Give and You Shall Receive: The Emergence of Welfare-Reducing Reciprocity
by Cameron K. Murray, Paul Frijters, Melissa Vorster
(April 2015)

We develop a new experiment to study the emergence of welfare-reducing bilateral alliances within larger groups, and the effectiveness of institutional interventions to curtail this reciprocal alliance behaviour. In each of the 25 rounds of our experiments, a player (the 'allocator') nominates one of three others as a co-worker (the 'receiver'), which deter- mines the group production that period to be the productivity of the receiver (which varies by round), but also gives the receiver a bonus and makes them the allocator in the next round. Alliances then form if two individuals keep choosing each other even when their productivities are lower than that of others, causing efficiency losses. Males and business students are found to be more likely to form welfare reducing alliances.

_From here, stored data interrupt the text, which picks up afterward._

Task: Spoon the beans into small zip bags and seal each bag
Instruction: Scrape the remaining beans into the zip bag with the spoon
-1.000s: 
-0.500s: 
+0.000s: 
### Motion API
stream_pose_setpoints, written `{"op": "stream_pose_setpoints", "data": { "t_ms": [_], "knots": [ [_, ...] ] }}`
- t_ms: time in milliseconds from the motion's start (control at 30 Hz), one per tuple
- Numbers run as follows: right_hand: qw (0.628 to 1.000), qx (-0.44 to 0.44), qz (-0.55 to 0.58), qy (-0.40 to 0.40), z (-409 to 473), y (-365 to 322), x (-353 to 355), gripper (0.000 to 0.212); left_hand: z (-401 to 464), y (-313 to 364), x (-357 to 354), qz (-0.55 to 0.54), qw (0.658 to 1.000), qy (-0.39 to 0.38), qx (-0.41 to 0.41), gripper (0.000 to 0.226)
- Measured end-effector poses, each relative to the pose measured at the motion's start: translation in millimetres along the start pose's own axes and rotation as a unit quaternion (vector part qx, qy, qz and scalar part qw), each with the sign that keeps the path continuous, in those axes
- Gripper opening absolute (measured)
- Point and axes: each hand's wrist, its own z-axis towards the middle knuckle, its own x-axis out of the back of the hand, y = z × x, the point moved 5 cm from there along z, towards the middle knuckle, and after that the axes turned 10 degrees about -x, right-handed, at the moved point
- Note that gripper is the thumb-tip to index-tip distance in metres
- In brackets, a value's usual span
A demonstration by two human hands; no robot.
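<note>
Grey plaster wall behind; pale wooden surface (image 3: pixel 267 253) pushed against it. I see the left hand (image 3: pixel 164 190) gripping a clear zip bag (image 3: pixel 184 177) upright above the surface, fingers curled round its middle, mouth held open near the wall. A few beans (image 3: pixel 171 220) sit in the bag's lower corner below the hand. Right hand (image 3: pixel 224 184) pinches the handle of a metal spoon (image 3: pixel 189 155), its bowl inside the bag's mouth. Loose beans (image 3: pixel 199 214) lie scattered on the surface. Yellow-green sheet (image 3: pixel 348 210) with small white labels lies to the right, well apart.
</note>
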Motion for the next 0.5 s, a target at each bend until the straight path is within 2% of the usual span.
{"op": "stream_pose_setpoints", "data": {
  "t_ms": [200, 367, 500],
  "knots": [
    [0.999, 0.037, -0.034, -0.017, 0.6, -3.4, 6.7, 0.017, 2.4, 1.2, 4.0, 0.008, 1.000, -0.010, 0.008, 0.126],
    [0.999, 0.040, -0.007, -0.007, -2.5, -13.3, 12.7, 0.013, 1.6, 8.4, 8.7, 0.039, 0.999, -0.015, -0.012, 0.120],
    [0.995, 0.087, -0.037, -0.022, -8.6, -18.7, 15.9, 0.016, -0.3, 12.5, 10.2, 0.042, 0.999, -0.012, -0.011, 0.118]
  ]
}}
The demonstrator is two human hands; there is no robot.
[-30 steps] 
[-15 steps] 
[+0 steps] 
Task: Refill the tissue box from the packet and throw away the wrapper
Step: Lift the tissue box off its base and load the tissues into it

Random allocator rotation policies and low bonuses fail to significantly improve overall welfare: rotation policies significantly reduce the rate of formation of new alliances but do not lead to the breakdown of existing alliances, while low bonus policies are only found to be effective when alliances are well established. This points to the importance of the strength of existing alliances for the chances of institutional interventions curtailing welfare reducing reciprocity, i.e. 'back-scratching'.